Exercise description
From the records that follow, copy every line that contains the word "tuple".
*** Opening Information given ***
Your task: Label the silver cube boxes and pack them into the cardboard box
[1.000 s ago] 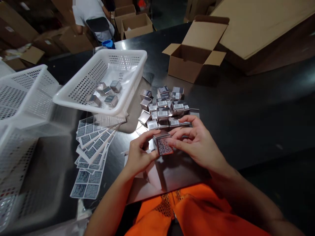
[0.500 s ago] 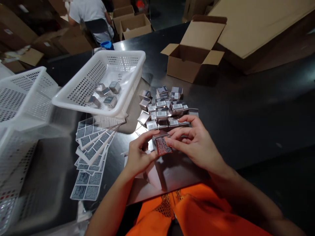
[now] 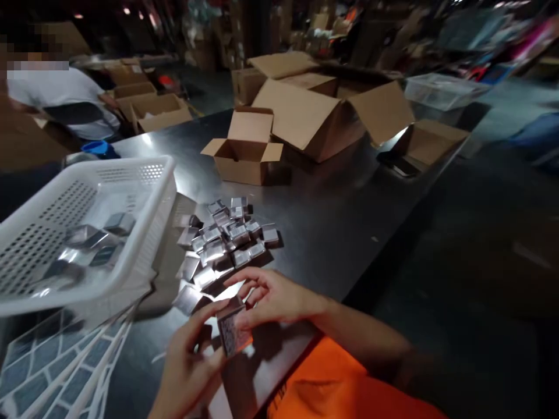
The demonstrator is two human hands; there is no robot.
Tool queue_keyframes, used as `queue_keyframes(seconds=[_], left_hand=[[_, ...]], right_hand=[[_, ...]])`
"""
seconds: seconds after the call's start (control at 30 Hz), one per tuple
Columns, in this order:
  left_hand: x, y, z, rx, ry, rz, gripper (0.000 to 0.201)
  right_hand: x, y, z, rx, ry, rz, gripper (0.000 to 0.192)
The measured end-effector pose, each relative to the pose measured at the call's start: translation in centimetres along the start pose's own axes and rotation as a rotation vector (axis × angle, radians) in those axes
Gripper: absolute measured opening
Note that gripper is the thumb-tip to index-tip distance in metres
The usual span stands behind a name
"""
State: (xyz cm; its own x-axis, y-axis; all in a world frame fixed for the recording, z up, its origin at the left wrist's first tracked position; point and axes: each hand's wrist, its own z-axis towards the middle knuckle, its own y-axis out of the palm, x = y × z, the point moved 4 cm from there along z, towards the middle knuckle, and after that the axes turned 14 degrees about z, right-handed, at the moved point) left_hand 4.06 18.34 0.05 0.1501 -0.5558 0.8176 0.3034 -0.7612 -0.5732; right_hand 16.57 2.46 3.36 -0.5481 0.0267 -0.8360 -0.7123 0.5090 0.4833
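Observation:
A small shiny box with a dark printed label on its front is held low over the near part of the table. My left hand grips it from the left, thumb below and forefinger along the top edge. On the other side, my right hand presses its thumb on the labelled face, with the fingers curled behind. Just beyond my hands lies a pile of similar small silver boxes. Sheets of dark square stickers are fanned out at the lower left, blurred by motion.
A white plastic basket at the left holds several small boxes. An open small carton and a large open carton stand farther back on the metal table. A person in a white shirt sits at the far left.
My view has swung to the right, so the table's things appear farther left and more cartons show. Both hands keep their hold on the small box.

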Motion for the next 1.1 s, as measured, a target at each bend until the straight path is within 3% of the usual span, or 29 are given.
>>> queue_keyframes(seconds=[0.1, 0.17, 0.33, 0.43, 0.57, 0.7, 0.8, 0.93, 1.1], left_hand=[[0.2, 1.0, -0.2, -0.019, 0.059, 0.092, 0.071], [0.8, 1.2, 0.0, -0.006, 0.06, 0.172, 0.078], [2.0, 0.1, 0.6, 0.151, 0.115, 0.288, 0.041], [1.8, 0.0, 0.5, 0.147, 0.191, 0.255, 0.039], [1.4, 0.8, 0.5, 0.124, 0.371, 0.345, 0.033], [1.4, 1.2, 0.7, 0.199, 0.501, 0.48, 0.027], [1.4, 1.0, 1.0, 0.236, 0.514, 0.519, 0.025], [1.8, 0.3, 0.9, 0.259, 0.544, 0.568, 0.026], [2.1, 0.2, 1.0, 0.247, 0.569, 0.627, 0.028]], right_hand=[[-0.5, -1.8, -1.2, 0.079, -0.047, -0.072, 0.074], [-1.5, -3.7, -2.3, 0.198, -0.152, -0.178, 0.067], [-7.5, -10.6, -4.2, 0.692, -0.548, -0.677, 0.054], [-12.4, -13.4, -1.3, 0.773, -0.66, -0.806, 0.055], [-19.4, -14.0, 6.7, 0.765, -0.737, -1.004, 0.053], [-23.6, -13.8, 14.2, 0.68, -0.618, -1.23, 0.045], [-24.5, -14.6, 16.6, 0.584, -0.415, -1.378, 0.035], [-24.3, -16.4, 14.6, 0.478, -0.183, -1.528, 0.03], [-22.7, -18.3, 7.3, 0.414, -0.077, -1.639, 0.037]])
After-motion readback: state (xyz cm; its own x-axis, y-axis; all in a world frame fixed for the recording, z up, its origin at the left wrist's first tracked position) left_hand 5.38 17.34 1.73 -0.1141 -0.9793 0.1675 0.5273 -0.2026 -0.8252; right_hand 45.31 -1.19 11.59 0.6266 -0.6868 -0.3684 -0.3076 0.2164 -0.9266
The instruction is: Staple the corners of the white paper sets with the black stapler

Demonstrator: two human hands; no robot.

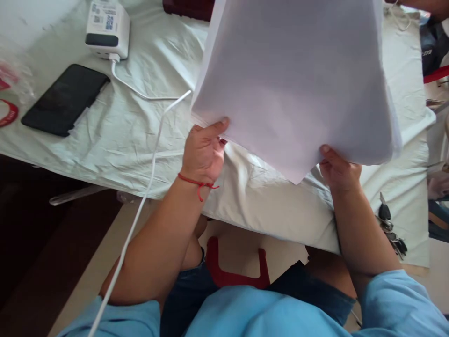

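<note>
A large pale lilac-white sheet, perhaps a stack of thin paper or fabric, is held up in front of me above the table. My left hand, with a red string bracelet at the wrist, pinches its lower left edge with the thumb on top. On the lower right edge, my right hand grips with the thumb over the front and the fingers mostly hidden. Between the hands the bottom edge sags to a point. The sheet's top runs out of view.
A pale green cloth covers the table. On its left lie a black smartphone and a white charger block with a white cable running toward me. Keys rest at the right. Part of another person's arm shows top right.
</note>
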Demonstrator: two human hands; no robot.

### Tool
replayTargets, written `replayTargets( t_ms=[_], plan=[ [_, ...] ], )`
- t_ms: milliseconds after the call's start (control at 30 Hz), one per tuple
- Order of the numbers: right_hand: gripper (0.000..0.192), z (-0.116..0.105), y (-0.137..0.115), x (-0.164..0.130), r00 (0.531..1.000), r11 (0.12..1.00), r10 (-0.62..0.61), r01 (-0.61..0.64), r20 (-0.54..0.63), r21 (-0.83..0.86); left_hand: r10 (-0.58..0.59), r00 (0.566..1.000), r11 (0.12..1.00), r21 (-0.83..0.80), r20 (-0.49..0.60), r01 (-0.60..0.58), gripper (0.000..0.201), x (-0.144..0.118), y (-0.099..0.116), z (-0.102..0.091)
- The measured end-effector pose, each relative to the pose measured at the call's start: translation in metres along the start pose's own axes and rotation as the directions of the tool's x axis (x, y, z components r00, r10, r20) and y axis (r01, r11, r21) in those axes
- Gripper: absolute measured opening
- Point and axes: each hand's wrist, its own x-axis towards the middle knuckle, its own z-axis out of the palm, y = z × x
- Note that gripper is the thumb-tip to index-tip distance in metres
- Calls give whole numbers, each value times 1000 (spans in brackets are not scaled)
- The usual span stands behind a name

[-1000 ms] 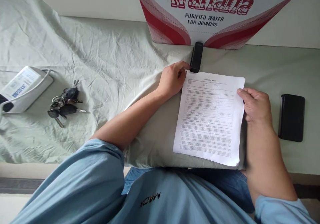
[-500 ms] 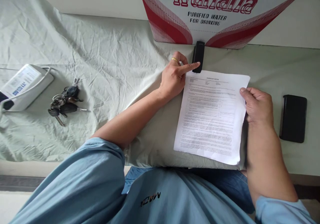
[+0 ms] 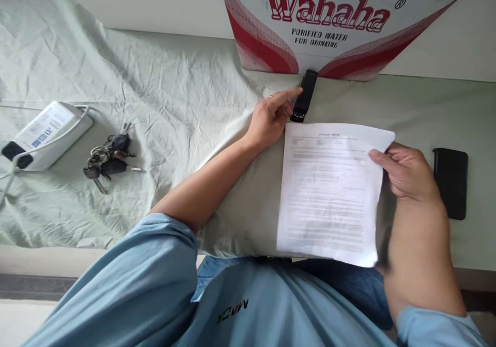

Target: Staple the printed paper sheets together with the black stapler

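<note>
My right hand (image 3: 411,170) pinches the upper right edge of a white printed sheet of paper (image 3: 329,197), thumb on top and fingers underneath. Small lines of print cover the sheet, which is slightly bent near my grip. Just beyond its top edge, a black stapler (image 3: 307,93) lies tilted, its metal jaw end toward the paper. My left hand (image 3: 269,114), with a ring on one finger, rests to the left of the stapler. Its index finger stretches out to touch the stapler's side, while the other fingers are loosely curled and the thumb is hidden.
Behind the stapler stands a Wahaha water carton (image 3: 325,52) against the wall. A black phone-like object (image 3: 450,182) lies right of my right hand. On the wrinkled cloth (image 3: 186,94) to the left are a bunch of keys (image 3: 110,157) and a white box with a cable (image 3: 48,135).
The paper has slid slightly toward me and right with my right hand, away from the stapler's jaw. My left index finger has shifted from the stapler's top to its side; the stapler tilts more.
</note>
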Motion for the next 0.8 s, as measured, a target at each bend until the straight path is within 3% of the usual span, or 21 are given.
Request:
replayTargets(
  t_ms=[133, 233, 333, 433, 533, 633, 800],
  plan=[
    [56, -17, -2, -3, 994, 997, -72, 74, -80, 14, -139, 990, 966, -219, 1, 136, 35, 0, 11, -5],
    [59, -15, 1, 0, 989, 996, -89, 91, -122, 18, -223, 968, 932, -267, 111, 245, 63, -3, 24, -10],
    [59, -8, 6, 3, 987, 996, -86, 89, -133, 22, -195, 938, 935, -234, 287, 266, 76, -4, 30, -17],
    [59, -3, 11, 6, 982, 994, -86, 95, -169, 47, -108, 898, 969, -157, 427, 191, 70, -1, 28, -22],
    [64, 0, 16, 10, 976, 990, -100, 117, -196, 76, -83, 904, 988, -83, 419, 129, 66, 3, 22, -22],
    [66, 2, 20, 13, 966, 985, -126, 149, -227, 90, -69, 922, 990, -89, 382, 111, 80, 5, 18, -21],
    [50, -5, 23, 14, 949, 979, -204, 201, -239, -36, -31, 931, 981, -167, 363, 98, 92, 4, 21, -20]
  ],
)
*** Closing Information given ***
Expected answer
seconds: seconds after the call's start (control at 30 Hz), one per tuple
- t_ms: milliseconds after the call's start (control at 30 Hz), one per tuple

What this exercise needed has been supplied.